## [Directions]
Please reproduce exactly the line that carries "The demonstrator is" and all remaining lines through the last line of the data, and write nothing else.

==========

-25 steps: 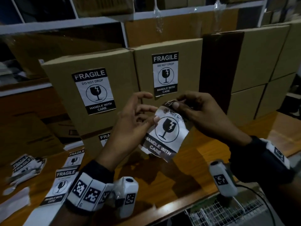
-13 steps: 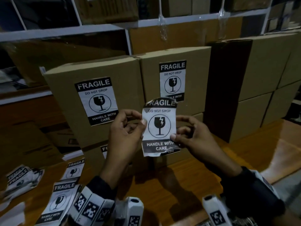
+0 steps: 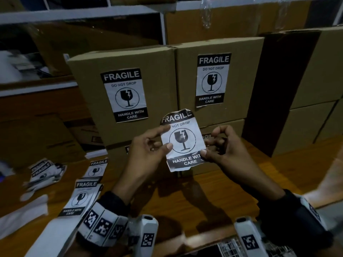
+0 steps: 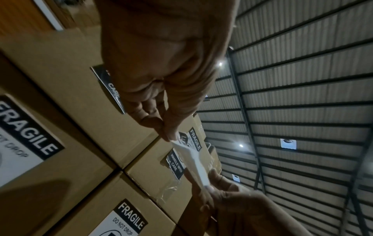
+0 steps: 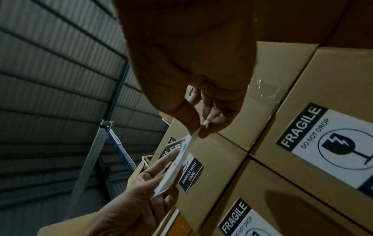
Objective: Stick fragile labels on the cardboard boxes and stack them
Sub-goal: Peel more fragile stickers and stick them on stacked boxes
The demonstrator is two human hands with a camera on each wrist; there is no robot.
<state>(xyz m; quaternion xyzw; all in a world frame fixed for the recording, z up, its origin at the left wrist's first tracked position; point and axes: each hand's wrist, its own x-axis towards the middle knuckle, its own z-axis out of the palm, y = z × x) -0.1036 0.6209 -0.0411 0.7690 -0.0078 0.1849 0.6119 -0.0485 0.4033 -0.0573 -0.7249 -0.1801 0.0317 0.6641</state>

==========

## [Output for this exercise]
The demonstrator is two human hands with a camera on each wrist; there is no robot.
<state>(xyz m; quaternion xyzw; all in a world frame fixed for the recording, z up, its origin at the left wrist's first tracked position; point and axes: each hand's wrist, its own x-axis towards the middle knuckle, its own z-axis out of the palm, y = z × x) -0.1036 0.6209 -0.0411 0.7690 -0.0078 0.1849 0.6119 -0.0485 0.4033 -0.0573 -0.7249 -0.1801 0.0317 0.6641</state>

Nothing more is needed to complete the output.